__Prompt__:
Give the listing again word for word, excluding the pictures it contains.
[[ Source data, beginning ]]
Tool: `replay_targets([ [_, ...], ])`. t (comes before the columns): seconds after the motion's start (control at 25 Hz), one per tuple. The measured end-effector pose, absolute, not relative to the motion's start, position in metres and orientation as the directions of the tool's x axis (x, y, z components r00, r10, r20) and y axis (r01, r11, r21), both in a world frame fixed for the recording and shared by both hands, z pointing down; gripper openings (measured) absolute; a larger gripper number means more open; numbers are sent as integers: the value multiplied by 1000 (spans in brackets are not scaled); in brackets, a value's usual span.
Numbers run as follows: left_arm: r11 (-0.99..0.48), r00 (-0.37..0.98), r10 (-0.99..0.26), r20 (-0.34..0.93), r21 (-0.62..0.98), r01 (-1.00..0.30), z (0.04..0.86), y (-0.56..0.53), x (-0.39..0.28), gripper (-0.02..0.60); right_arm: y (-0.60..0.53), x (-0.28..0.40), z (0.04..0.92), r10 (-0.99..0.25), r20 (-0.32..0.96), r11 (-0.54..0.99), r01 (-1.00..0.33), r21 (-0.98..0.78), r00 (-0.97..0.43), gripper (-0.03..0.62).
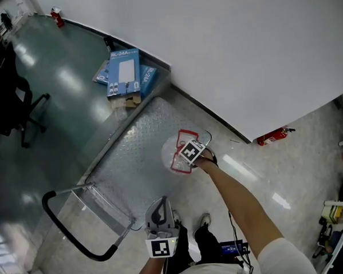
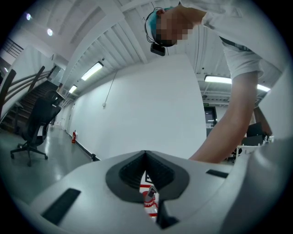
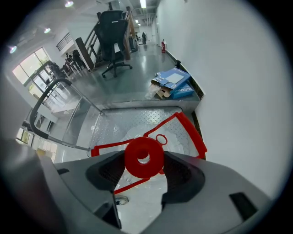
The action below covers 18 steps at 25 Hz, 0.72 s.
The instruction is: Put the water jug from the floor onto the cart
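In the head view an office chair point(image 1: 21, 107) stands at 9 o'clock on the green floor. The cart point(image 1: 127, 159), a flat deck of diamond-pattern metal, runs from the centre toward 7 o'clock, where its black handle point(image 1: 67, 230) curves up. Blue cardboard boxes point(image 1: 125, 73) lie at the deck's 11 o'clock end, against the white wall.

The left tool point(image 1: 159, 207) hangs at 6 o'clock, just off the near edge of the cart. Its jaws are drawn narrow, almost meeting, with nothing gripped.

The clear water jug point(image 1: 173, 153), with its red handle frame, is upright over the deck's 3 o'clock edge. Whether its base rests on the metal I cannot tell. The right tool point(image 1: 191, 153) comes down on it from above. In the right gripper view the jaws are clamped on either side of the jug's red cap point(image 3: 143, 156).

A red fire extinguisher point(image 1: 273, 136) lies on the floor at 3 o'clock, by the foot of the wall.
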<state>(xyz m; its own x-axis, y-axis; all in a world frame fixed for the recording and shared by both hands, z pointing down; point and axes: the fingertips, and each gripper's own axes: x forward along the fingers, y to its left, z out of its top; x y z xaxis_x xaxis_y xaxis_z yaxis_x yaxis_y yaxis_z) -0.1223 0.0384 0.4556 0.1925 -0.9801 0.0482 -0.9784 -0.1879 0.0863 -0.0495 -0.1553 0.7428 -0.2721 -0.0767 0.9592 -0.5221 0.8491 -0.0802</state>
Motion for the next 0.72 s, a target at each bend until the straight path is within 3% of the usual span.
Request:
replay_targets([
  [0.28, -194, 207, -972, 109, 119, -974, 479, 28, -121, 3, -160, -60, 751, -75, 959, 853, -516, -79, -272, 272],
  [0.72, -222, 231, -970, 74, 111, -969, 489, 6, -123, 3, -171, -66, 766, -66, 963, 860, -505, -78, -261, 272],
])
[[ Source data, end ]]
__Your response__:
Tool: `replay_targets([ [_, ...], ])`. t (comes before the columns): seconds after the motion's start (control at 25 Hz), one per tuple. The measured end-effector pose, absolute, not relative to the motion's start, position in metres and orientation as the directions of the tool's x axis (x, y, z components r00, r10, r20) and y axis (r01, r11, r21), both in a world frame fixed for the recording and shared by both hands, z pointing down; gripper openings (measured) absolute; a larger gripper number means more open; numbers are sent as integers: the value multiplied by 1000 (spans in brackets are not scaled); in brackets, a value's usual span.
Numbers run as follows: left_arm: r11 (-0.99..0.48), r00 (-0.37..0.98), r10 (-0.99..0.26), r20 (-0.34..0.93), r21 (-0.62..0.98), r01 (-1.00..0.30), z (0.04..0.86), y (-0.56..0.53), x (-0.39..0.28), gripper (-0.02..0.60); right_arm: y (-0.60..0.53), x (-0.28..0.40), z (0.04..0.92), r10 (-0.99..0.25), r20 (-0.32..0.96), r11 (-0.54..0.99), r01 (-1.00..0.33), r21 (-0.98..0.78), r00 (-0.97..0.43), gripper (-0.03..0.62).
The action below covers 18 steps at 25 Hz, 0.72 s.
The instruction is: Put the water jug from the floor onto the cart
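In the head view an office chair point(image 1: 21, 107) stands at 9 o'clock on the green floor. The cart point(image 1: 127, 159), a flat deck of diamond-pattern metal, runs from the centre toward 7 o'clock, where its black handle point(image 1: 67, 230) curves up. Blue cardboard boxes point(image 1: 125, 73) lie at the deck's 11 o'clock end, against the white wall.

The left tool point(image 1: 159, 207) hangs at 6 o'clock, just off the near edge of the cart. Its jaws are drawn narrow, almost meeting, with nothing gripped.

The clear water jug point(image 1: 173, 153), with its red handle frame, is upright over the deck's 3 o'clock edge. Whether its base rests on the metal I cannot tell. The right tool point(image 1: 191, 153) comes down on it from above. In the right gripper view the jaws are clamped on either side of the jug's red cap point(image 3: 143, 156).

A red fire extinguisher point(image 1: 273, 136) lies on the floor at 3 o'clock, by the foot of the wall.
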<state>(xyz m; its own x-axis, y-axis; all in a world frame fixed for the recording and shared by both hands, z pointing down; point and axes: the fingertips, and each gripper's own axes: x forward along the fingers, y to its left, z out of its top; x y z xaxis_x xaxis_y xaxis_z yaxis_x yaxis_y yaxis_z) -0.1223 0.0384 0.4556 0.1925 -0.9801 0.0482 -0.9784 -0.1879 0.0863 -0.0495 -0.1553 0.7428 -0.2721 -0.0767 0.9592 -0.5221 0.8491 -0.0802</state>
Motion for the next 0.72 s, a target at each bend until the straight path is within 3% of the usual span.
Request:
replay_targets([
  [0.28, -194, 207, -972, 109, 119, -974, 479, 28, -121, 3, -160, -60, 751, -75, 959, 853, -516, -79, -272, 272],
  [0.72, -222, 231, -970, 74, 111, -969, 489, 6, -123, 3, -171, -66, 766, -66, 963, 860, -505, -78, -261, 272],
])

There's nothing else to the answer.